明治時代の末期、日露戦争の戦勝国として「成金時代」という好景気にわいていた一方で貧富の差は広がり、低所得者層が満足な医療を受けられない状況であった。
このような中で、明治44年2月11日、明治天皇は、時の桂太郎総理大臣を召され、万人に医療救護の手をさしのべ、永く国民に利用させてもらいたいという旨の「済生勅語」と「御手元金150万円」を下賜されました。
これが恩賜財団済生会創設の発端になります。
勅語の下賜から約3ヶ月後の5月30日、法規の手続きを完了し「恩賜財団済生会」が正式発足します。
そして、大正3年2月19日に勅令18号が発令され、済生会の救済事業は都道府県庁に委嘱して執り行われることになり、「半官半民」の性格を持つ事業として位置づけられました。


済生勅語の大意

私が思うには、世界の大勢に応じて国運の発展を急ぐのはよいが、我が国の経済の状況は大きく変化し、
そのため、国民の中には方向をあやまるものもある。
 政治にあずかるものは人心の動揺を十分考慮して対策を講じ、国民生活の健全な発達を遂げさせるべきであろう。

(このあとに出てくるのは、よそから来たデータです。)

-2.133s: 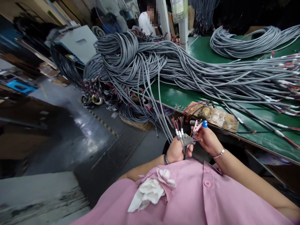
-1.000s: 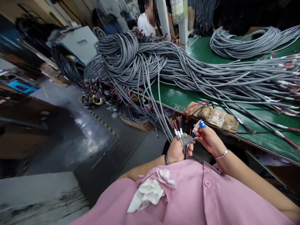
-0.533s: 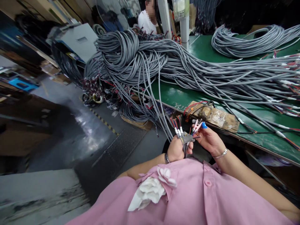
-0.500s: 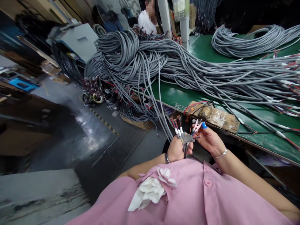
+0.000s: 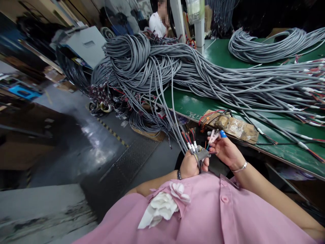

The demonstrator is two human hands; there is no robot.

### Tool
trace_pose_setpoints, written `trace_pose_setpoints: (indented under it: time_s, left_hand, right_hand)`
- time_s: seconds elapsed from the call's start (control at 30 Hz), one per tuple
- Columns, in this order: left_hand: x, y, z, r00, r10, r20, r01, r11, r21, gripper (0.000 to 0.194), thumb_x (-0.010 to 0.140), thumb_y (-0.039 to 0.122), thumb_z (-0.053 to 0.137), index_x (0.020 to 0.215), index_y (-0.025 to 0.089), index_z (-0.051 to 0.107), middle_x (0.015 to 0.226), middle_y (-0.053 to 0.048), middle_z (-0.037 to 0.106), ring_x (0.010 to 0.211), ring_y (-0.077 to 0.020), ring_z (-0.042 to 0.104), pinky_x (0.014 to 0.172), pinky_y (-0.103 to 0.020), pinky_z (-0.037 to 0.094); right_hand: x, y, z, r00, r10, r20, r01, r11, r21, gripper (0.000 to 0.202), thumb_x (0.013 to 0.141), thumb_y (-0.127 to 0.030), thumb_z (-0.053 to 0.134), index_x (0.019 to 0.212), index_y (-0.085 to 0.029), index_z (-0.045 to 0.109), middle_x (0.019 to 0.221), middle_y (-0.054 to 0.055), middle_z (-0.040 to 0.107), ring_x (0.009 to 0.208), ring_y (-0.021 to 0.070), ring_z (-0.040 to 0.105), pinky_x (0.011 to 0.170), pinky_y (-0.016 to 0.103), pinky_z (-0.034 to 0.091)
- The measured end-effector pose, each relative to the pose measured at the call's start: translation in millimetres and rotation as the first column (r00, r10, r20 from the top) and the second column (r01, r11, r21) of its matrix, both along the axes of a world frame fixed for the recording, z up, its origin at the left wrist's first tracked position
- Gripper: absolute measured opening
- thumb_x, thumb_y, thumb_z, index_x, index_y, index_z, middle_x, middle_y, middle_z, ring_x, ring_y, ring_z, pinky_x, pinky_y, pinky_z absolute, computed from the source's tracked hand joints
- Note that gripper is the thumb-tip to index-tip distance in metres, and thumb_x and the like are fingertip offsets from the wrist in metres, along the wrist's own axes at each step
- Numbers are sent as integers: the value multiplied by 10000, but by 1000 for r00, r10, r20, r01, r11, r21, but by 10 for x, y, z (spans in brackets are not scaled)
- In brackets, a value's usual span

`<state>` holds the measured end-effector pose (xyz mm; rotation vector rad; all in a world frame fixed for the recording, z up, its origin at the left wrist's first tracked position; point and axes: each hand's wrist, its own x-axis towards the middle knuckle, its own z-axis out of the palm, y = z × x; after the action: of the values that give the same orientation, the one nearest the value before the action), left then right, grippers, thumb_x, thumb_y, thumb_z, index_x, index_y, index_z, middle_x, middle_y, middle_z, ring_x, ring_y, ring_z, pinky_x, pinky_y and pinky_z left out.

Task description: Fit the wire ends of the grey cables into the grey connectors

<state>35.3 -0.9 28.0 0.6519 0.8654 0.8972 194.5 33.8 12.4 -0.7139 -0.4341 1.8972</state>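
My left hand (image 5: 190,164) is wrapped around several grey cables (image 5: 181,143). Coloured wire ends (image 5: 194,133) fan upward from their white sleeves above this fist. Grey wrapping covers the left thumb, which presses on the cables. Close beside it, my right hand (image 5: 227,152) is closed on a small pale pink tool (image 5: 214,136) whose exact kind is unclear. A blue cover (image 5: 222,134) sits on one right fingertip. Thin loose wires (image 5: 207,147) stick out between the two hands; whether the right fingers also pinch them is too small to tell.
Long grey cables (image 5: 193,69) lie heaped across the green table (image 5: 186,101). A worn wooden block (image 5: 235,127) with wires rests at the table edge. Another cable coil (image 5: 269,47) lies at the back right. A person in white (image 5: 157,25) is beyond the table.
The pink tool has turned slightly in my right hand, and those fingers have shifted a little. My left hand keeps its hold on the cables, almost unmoved.
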Motion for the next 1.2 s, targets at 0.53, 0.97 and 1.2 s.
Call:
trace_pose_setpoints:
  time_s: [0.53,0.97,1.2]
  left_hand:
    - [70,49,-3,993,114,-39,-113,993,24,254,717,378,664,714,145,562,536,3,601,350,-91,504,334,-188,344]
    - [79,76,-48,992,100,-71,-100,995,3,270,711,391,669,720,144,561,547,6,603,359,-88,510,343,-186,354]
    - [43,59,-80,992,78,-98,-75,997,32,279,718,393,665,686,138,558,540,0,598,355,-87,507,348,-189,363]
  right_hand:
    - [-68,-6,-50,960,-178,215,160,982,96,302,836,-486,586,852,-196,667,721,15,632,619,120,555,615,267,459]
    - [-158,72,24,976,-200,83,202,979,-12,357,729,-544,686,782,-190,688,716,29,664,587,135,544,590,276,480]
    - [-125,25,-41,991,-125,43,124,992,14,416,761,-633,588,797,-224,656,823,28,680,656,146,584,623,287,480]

 また、もし国民の中に、生活に困窮して医療を求めることもできず、天寿を全うできないものがあるとすれば、それは私が最も心を痛めるところである。これらの人たちに薬を与え、医療を施して生命を救う──済生の道を広めたいと思う。
 その資金として、ここに手元金を提供するが、総理大臣は私の意をくみとって措置し、
永くこれを国民が活用できるよう希望するものである。